▸ **YOUR OBJECTIVE**
Your task is to repeat exactly the lines below between the line holding "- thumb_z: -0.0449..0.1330" and the line holding "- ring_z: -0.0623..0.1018", inclusive, and only those.

EXERCISE DATA Start Marker

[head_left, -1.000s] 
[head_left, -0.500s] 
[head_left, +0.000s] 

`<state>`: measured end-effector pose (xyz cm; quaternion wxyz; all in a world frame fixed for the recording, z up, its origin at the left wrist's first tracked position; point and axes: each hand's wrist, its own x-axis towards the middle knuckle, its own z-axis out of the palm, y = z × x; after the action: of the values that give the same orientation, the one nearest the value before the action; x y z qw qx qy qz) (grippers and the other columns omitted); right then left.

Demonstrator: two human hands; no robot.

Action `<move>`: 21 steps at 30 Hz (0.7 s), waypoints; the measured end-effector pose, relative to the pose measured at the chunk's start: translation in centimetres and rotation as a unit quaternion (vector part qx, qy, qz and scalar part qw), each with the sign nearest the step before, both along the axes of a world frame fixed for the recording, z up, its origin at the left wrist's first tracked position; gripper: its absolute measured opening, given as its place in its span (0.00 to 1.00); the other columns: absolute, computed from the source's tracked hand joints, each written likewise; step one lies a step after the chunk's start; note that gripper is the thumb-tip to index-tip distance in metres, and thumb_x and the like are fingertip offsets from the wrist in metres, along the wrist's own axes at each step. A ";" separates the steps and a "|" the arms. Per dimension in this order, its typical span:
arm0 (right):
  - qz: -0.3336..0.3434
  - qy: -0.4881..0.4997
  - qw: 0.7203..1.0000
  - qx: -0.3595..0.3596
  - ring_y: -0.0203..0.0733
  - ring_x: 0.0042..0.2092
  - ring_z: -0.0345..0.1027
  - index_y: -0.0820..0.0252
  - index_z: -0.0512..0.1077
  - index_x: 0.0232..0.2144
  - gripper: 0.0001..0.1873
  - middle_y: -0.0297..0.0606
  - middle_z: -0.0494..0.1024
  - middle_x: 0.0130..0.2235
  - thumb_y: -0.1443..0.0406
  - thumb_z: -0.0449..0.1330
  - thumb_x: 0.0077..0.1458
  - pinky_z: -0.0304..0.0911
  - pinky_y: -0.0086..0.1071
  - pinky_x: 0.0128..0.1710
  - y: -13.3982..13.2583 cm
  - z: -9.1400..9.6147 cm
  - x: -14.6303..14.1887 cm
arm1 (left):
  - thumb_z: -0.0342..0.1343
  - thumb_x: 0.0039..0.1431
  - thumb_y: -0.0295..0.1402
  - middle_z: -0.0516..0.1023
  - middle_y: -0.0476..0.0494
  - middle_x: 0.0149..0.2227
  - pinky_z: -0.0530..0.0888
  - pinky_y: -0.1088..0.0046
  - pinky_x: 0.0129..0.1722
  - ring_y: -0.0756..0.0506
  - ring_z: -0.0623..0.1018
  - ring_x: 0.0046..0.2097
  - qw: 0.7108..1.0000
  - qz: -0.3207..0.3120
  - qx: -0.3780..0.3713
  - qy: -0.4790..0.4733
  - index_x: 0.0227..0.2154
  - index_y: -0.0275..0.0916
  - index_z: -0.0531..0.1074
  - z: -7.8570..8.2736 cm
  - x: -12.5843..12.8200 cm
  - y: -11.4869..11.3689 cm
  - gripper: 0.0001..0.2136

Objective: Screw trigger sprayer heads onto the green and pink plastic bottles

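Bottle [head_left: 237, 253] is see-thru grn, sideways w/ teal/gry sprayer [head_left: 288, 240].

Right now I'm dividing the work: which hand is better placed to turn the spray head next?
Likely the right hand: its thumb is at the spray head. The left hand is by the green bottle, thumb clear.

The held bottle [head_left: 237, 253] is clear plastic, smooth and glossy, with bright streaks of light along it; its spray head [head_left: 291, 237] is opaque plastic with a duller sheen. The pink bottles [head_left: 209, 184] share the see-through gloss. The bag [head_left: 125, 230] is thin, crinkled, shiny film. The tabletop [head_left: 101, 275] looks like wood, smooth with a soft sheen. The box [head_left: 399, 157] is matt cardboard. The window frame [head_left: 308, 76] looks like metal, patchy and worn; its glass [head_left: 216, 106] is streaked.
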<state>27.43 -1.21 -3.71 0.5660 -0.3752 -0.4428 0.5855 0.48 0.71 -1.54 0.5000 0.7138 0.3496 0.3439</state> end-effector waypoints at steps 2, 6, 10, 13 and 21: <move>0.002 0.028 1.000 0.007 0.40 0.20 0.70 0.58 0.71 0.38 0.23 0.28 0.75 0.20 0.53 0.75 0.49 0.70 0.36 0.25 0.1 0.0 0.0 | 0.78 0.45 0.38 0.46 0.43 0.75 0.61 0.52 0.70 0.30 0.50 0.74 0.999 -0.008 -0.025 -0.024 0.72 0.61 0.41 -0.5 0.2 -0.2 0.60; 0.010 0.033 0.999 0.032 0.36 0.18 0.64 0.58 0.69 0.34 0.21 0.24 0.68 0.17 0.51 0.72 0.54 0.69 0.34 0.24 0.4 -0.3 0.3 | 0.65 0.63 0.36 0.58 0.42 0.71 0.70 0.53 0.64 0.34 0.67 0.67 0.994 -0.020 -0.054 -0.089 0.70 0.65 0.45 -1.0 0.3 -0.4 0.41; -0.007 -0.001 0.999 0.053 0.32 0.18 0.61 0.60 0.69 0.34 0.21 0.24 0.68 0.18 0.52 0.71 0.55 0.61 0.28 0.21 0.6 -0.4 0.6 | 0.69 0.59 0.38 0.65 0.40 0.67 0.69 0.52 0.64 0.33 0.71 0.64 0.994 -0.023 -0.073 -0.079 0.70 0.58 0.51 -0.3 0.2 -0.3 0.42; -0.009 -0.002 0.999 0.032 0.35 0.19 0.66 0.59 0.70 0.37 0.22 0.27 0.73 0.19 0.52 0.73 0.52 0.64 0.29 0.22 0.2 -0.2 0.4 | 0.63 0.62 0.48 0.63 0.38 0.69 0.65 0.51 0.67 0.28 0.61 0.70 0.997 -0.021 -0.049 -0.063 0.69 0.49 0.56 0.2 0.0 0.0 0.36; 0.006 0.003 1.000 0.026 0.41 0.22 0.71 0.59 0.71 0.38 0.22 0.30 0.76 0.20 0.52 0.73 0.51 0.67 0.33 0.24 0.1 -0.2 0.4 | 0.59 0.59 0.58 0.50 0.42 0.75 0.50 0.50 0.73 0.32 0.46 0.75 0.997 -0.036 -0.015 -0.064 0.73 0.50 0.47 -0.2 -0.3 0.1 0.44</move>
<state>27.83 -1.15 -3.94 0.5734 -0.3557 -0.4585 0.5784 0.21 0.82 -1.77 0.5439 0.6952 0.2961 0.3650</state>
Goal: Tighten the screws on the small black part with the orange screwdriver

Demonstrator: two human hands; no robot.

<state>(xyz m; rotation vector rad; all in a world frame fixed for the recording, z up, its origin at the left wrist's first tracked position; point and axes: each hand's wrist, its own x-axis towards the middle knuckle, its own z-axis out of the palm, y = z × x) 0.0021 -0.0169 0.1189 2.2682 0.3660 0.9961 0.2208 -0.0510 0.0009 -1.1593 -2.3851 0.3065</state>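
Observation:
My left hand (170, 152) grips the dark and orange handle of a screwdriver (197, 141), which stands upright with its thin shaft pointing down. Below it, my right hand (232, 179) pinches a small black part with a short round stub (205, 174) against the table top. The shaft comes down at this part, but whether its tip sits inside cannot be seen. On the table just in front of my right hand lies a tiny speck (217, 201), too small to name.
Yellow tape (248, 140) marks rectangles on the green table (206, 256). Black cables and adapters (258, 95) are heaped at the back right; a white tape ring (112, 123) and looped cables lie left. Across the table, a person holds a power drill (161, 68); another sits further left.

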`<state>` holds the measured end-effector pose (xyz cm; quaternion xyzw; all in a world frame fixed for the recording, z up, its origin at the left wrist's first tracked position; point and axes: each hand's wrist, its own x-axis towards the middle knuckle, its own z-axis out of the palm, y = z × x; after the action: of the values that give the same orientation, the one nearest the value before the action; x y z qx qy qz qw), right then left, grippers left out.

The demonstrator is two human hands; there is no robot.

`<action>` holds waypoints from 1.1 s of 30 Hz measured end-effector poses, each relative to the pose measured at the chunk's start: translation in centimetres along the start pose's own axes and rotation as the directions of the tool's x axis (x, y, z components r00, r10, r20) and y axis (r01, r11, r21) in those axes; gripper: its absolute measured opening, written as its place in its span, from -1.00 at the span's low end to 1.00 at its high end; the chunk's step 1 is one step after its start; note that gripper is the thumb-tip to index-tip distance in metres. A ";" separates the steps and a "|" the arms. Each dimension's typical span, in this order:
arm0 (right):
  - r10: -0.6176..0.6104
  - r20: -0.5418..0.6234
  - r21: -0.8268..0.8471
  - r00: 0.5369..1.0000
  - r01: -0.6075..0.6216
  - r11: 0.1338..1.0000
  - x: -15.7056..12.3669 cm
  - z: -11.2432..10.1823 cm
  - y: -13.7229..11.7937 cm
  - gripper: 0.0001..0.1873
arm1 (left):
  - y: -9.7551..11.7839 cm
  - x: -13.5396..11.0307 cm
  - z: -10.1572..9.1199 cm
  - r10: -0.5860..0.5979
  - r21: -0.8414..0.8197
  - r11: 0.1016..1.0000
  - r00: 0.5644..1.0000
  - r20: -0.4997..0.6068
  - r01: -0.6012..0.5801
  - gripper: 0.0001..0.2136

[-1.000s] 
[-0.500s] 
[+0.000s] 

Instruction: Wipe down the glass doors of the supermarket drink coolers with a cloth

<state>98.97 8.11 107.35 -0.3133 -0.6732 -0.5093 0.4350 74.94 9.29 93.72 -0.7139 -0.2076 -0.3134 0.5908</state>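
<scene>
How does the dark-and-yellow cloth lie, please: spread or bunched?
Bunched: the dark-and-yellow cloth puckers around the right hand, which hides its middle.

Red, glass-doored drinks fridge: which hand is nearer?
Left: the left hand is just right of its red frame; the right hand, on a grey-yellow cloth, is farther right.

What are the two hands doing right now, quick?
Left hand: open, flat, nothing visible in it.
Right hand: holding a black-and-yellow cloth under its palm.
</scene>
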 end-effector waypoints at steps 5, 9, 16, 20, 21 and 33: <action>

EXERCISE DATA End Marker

▸ **EXERCISE OUTPUT**
  - thumb_z: -0.0449..0.1330
  - thumb_x: 0.0077..0.1458
  - pinky_z: -0.0304..0.0911
  - pinky_y: -0.0086..0.1071
  - pinky_x: 0.0128..0.1710
  - y: -13.3982..13.2583 cm
  - z: -9.1400..9.6147 cm
  - x: -14.6303..14.1887 cm
arm1 (left):
  - thumb_z: -0.0342..0.1343
  - thumb_x: 0.0039..0.1431
  - thumb_y: -0.0295..0.1402
  - middle_z: -0.0516..0.1023
  - middle_y: -0.0476..0.0494
  - middle_x: 0.0149..0.2227
  - pinky_z: -0.0530..0.0888
  - pinky_y: -0.1088..0.0046
  - pinky_x: 0.0129..0.1722
  - ring_y: -0.0756..0.0506
  - ring_z: -0.0623..0.1018

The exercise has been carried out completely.